Gary Hunt se yergue al borde de la plataforma. Con los brazos abiertos en cruz, fija su mirada en el infinito. Un murmullo de admiración recorre los márgenes de la ría, donde miles de personas siguen los primeros entrenamientos de los clavadistas de Red Bull. Se escucha un silbido, algunos aplausos. En el agua, seis submarinistas salpican formando un círculo. A 27 metros sobre la ría, es difícil situar el punto exacto donde hay que caer. Gary toma impulso... y salta. Estira completamente su cuerpo sobre el vacío, se pliega con una flexibilidad asombrosa y lo retuerce en una vertiginosa sucesión de giros. Uno, dos, tres... Tres segundos que se hacen eternos. Hasta que llega al agua y se zambulle con un estruendo estremecedor. Los buzos se sumergen en su busca. Pero el inglés emerge de la superficie y une el pulgar y el índice de ambas manos. Ok. Todo ha salido perfecto y las márgenes de la ría enloquecen a aplaudir. Gary agita una mano, respondiendo a la ovación. Los atletas de los saltos imposibles dejaron ayer sin aliento a las cinco mil personas que acudieron en masa a ver sus primeros entrenamientos desde La Salve. Y les han robado el corazón con su energía, su apoyo y entusiasmo. “Sabíamos que el público nos iba a apoyar pero no podíamos esperar tanta gente el primer día de entrenamiento. Ha sido una locura, algo muy bonito”, se maravillaba el mexicano Jonathan Paredes. El ruso Artem Silchenko, vigente campeón de las series, todavía no se lo podía creer. “No solemos practicar con tanto público, ni mucho menos. Ver a la gente me ha dado energía y he querido devolver esa energía empleándome a fondo”, aseguraba.

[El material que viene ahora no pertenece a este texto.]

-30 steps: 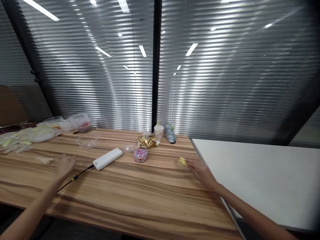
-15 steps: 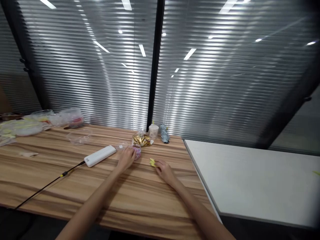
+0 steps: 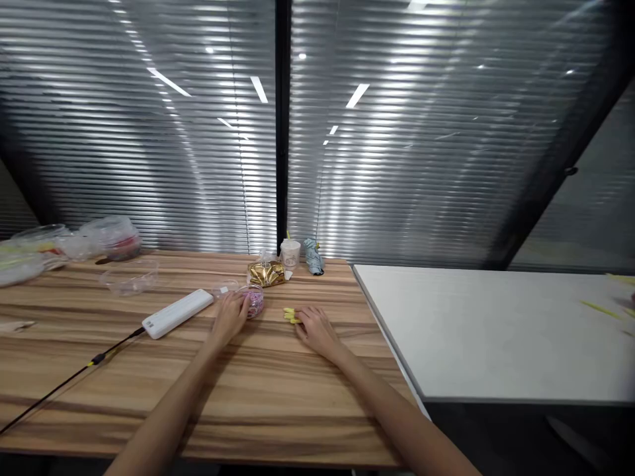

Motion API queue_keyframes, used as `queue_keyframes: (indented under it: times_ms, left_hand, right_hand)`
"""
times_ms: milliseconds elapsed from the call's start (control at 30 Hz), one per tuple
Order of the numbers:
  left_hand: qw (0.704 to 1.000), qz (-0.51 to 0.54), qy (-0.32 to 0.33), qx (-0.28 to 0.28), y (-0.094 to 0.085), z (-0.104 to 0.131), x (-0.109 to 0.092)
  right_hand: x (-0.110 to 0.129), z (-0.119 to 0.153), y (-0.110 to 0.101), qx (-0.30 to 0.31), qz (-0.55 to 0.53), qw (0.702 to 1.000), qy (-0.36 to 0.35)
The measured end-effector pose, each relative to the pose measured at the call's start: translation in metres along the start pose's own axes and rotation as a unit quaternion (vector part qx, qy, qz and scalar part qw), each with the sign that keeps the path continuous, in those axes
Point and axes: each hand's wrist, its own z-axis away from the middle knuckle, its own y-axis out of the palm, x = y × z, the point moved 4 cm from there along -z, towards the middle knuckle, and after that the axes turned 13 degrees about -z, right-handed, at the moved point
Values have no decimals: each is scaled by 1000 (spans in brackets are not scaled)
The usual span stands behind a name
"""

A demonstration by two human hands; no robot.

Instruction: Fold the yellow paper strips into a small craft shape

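Note:
My left hand (image 3: 229, 315) rests on the wooden table (image 3: 278, 390), its fingers against a small clear tub of pink and coloured bits (image 3: 254, 302). My right hand (image 3: 314, 328) lies flat close by, fingertips on a small yellow piece (image 3: 290, 315). Left of the tub a white power bank (image 3: 177, 313) lies with a black cable (image 3: 69, 377) running off toward the front left. Behind the tub sit a gold foil bundle (image 3: 266, 272), a small white cup (image 3: 290, 253) and a crumpled blue-grey wrapper (image 3: 313, 256).
A white table (image 3: 496, 330) adjoins on the right, with thin yellow strips (image 3: 602, 309) near its far end. Clear plastic bags and containers (image 3: 112, 237) lie at the back left, an empty clear tray (image 3: 129, 276) nearer. Closed blinds run behind both tables.
My left hand swept from the left side of the table over to the tub. My right hand drew the yellow piece leftward, closer to the tub. The view shifted right.

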Motion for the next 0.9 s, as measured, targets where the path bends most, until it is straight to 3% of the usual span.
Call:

Después de una mañana en las piscinas de Martiartu, tocaba enfrentarse por primera vez a los saltos de verdad. Los de 27 metros. El gran salto. Ese que no practican desde que, hace siete meses, compitieron en la última parada en las Azores. Y tenían ganas, se les notaba. Posaron sonrientes junto a la alcaldesa en funciones, Ibone Bengoetxea, y el director foral de Turismo, Gabino Martínez de Arenaza. Repartieron sonrisas, bromearon entre ellos, posaron con sus fans, se hicieron selfies desde la plataforma... Cuesta creer que estén a punto de jugarse la vida. “Pareces el Papa”, bromeaba uno de los miembros de la organización con Gary Hunt cuando una mujer le puso a su bebé en brazos para hacerles una foto. Steven LoBue incluso presumió de mujer -acaban de casarse- presentándola desde lo alto de la plataforma.
Desde el espacio reservado para ellos bajo el puente de La Salve, al lado del Guggenheim, una moto de agua les va llevando, ya en traje de baño, hasta el pantalán del otro lado de la ría. De uno en uno, o en grupo de tres, sentado uno detrás del otro. El ascensor se encarga de dejarles sobre el puente, a casi tres veces la altura desde la que han estado entrenando estos meses, ensayando por partes los saltos que han empezado ahora a ensamblar. Los coches no circulan por el puente: demasiada vibración. Se asoman a la plataforma y arrojan al agua una pequeña toalla. “Estamos mojados al saltar y nos secamos un poco, para tener mejor agarre al realizar las posiciones”, explica Gary Hunt. Algunos saltan sobre la plataforma, otros realizan los últimos estiramientos y hay quien, como Orlando Duque, los repasa casi en vivo antes de lanzarse. Indican a los submarinistas que salpiquen el agua: ayuda a que el golpe no sea tan brutal -si es que eso es posible- y también a saber exactamente dónde tienen que caer. Algunos piden a los asistentes unos aplausos de ánimo. Y los presentes, todavía sin haber recuperado el aliento, jalean a los atletas. “Vamos, ¡valiente!”, se escucha. El salto es perfecto.